Lesser Restriction for Alibi – section 402A
An accused is required to give notice of alibi during the case management. If no such notice was given during that process, the accused could still lead evidence at trial to establish alibi with two conditions:
(a) a notice of alibi has been given, and
(b) Public Prosecutor is given a reasonable time to investigate such alibi before the accused tenders evidence for the alibi.
(b) Public Prosecutor is given a reasonable time to investigate such alibi before the accused tenders evidence for the alibi.
Proof by Written Statement and Formal Admission – sections 402B and 402C
Section 402B provides for witnesses to give evidence by way of witness statements, subject to the witness being cross–examined and re–examined.
The traditional criminal justice system of onus of proof is revamped; under the current system, the prosecution bears the legal burden of proof throughout the prosecution and the evidential burden on each and every fact to prove the charge. The new section 402C envisages admissibility of statements by both parties of agreed facts, rendering those facts stand admitted and need not be proved. Such admissions may, however, be withdrawn with the leave of the Court.

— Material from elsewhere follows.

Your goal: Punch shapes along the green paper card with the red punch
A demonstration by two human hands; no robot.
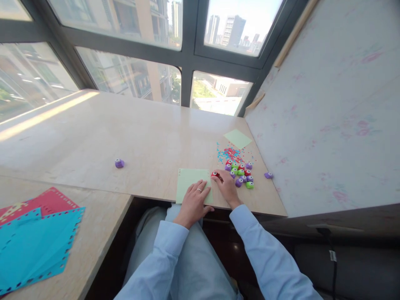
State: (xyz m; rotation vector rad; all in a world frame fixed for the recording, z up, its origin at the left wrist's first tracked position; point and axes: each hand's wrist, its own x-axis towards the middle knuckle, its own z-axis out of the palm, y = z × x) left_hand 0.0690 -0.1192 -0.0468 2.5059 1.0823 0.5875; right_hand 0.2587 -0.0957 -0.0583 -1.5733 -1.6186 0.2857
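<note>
My left hand (pixel 195 201), a ring on one finger, lies flat with fingers stretched over a pale green sheet of paper (pixel 184 183) and holds nothing. The sheet has small punched holes at its top left corner and along its top right. My right hand (pixel 227 187) grips a red craft punch (pixel 214 174) at the sheet's upper right edge. The fingers partly cover this punch. Just right of that hand, several purple, green and red craft punches (pixel 241 171) with eye-like tops stand in a cluster.
Red and blue paper bits (pixel 230 153) lie behind the cluster, near another pale green sheet (pixel 238 138). One purple punch (pixel 119 163) stands far left; another purple punch (pixel 268 175) is by the wall (pixel 328 125). Punched blue sheets (pixel 37 250) and red sheets (pixel 53 200) lie left.
</note>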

Compensation to Victim – section 426(1A)
This new provision requires the Court, if the Public Prosecutor applies for, to order the convict (or the parent or guardian, in case of a child convict) to pay monetary compensation to the victim or the deceased victim’s family. In assessing the quantum of compensation, the Court is empowered to hold an inquiry, and specific particulars must be considered including expenses and losses (including loss of income) suffered by the victim, and the convict’s financial capability to meet the compensation.
It is hoped the amendment would be a good step towards a better criminal justice system.